A 2020 MacBook Air running Google's Gemma 4 model locally. That sentence would have been absurd two years ago.
Gemma 4 is Google's latest open-weight model, meaning anyone can download and run it on their own hardware instead of paying for API calls. The 2020 MacBook Air shipped with either an Intel chip or Apple's first M1 processor and maxed out at 16GB of RAM. Neither configuration was designed for running AI models that typically demand high-end GPUs and 32GB or more of memory. Yet here we are: quantized versions of Gemma 4 (compressed versions that trade a small amount of accuracy for dramatically lower hardware requirements) can squeeze onto machines that most people consider due for replacement.

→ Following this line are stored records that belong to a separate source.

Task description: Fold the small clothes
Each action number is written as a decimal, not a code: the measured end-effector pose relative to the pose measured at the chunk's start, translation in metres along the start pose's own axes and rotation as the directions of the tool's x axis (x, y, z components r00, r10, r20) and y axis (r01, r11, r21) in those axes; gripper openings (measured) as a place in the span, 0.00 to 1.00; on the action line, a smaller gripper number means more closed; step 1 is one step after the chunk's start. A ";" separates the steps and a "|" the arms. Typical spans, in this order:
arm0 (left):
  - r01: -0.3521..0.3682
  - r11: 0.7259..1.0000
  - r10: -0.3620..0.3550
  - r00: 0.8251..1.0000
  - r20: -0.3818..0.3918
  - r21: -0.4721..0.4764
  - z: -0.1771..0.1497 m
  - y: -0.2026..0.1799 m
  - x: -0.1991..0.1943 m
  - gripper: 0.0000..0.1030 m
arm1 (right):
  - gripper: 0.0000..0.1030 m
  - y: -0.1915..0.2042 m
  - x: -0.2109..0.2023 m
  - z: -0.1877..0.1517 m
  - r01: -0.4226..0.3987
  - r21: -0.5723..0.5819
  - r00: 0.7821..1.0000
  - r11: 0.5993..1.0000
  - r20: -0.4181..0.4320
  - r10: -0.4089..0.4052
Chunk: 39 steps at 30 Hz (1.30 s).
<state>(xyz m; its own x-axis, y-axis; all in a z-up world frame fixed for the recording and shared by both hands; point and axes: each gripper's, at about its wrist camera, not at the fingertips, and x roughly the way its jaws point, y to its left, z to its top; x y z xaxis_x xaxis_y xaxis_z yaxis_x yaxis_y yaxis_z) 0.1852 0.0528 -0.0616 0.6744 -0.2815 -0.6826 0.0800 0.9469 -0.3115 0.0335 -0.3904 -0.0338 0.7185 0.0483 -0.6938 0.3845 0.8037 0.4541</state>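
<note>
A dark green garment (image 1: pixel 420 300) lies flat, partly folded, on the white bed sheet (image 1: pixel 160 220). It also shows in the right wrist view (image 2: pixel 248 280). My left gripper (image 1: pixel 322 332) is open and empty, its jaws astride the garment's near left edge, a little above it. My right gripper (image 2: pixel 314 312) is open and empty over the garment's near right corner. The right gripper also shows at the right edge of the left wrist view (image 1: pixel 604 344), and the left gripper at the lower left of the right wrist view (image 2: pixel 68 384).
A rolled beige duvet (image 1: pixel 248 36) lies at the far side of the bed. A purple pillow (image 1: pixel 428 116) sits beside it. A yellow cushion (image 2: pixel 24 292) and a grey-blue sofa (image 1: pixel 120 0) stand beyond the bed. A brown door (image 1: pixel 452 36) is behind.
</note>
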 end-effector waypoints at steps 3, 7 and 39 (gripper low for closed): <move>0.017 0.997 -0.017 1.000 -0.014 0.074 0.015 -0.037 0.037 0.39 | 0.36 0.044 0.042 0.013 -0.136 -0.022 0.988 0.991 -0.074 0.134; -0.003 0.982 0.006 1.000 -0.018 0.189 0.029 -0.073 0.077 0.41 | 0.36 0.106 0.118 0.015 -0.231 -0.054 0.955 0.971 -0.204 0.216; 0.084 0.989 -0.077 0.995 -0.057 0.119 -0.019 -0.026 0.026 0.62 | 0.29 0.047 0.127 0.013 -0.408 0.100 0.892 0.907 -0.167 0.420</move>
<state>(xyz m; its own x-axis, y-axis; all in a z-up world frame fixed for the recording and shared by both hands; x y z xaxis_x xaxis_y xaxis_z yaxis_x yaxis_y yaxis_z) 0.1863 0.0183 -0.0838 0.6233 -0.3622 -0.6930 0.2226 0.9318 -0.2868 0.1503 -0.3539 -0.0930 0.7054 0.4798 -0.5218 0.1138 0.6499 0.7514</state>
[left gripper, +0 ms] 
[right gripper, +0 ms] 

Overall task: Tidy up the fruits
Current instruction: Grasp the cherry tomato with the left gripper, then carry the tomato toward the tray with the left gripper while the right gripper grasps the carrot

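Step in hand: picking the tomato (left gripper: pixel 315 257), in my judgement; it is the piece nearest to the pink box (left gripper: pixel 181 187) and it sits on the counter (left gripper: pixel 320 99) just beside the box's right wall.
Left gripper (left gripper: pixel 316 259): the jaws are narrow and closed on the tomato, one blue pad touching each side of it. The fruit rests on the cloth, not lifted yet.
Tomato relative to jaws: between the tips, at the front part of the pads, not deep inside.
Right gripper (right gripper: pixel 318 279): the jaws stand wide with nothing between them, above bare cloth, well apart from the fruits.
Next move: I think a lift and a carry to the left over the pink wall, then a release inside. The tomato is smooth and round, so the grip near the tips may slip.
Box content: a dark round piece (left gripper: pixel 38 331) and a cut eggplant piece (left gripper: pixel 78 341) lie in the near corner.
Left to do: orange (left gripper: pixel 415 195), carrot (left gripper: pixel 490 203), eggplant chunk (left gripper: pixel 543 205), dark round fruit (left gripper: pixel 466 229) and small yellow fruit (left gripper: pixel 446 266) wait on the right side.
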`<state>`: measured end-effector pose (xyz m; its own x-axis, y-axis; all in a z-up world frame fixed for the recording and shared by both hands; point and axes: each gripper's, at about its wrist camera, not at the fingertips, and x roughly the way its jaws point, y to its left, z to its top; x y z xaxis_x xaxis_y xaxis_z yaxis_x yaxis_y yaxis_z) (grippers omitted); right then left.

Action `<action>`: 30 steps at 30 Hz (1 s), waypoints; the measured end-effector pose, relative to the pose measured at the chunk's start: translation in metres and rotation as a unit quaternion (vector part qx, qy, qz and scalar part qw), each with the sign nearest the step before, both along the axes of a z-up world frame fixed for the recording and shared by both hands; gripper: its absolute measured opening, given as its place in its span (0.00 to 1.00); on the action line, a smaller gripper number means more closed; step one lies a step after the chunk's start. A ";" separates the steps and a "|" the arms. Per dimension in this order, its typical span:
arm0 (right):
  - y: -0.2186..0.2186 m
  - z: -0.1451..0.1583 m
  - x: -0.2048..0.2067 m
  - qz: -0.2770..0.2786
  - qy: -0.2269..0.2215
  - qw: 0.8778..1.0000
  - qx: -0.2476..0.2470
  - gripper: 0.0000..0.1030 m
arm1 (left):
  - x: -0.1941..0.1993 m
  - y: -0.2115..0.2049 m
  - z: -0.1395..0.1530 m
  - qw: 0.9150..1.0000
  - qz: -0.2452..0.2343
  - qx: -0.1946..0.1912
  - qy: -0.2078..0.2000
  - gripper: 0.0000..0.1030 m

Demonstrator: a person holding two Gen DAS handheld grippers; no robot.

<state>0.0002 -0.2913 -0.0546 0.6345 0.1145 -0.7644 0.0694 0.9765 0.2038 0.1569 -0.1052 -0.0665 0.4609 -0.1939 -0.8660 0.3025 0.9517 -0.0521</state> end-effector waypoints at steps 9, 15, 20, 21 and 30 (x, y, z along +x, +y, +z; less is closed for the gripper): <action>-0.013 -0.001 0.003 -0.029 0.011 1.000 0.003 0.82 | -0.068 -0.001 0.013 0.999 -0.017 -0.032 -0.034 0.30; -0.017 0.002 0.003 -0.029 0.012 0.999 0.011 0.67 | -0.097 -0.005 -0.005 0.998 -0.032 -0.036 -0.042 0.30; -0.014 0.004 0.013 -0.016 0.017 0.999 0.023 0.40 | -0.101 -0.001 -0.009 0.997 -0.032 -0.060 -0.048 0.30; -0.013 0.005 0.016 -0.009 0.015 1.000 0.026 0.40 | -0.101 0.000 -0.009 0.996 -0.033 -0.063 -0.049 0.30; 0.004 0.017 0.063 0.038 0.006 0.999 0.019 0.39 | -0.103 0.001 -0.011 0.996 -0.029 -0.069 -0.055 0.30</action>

The practical experience is rough. Expect generation speeds measured in seconds per word rather than words per second. You are not going to use this setup for real work. But the fact that it runs at all shows how quickly the optimization side of local AI has progressed. Tools like llama.cpp and Ollama have made it possible to run surprisingly capable models on consumer hardware by using aggressive quantization, typically shrinking models from their original size by 4-8x.
For anyone sitting on older hardware and curious about local AI, the takeaway is simple: you can experiment without buying new equipment. Just do not expect the snappy response times you get from ChatGPT or Claude. The real story here is not one MacBook Air struggling through inference. It is that open-weight models are getting efficient enough that the minimum hardware bar keeps dropping. A year from now, running a capable model on a five-year-old laptop might actually be usable.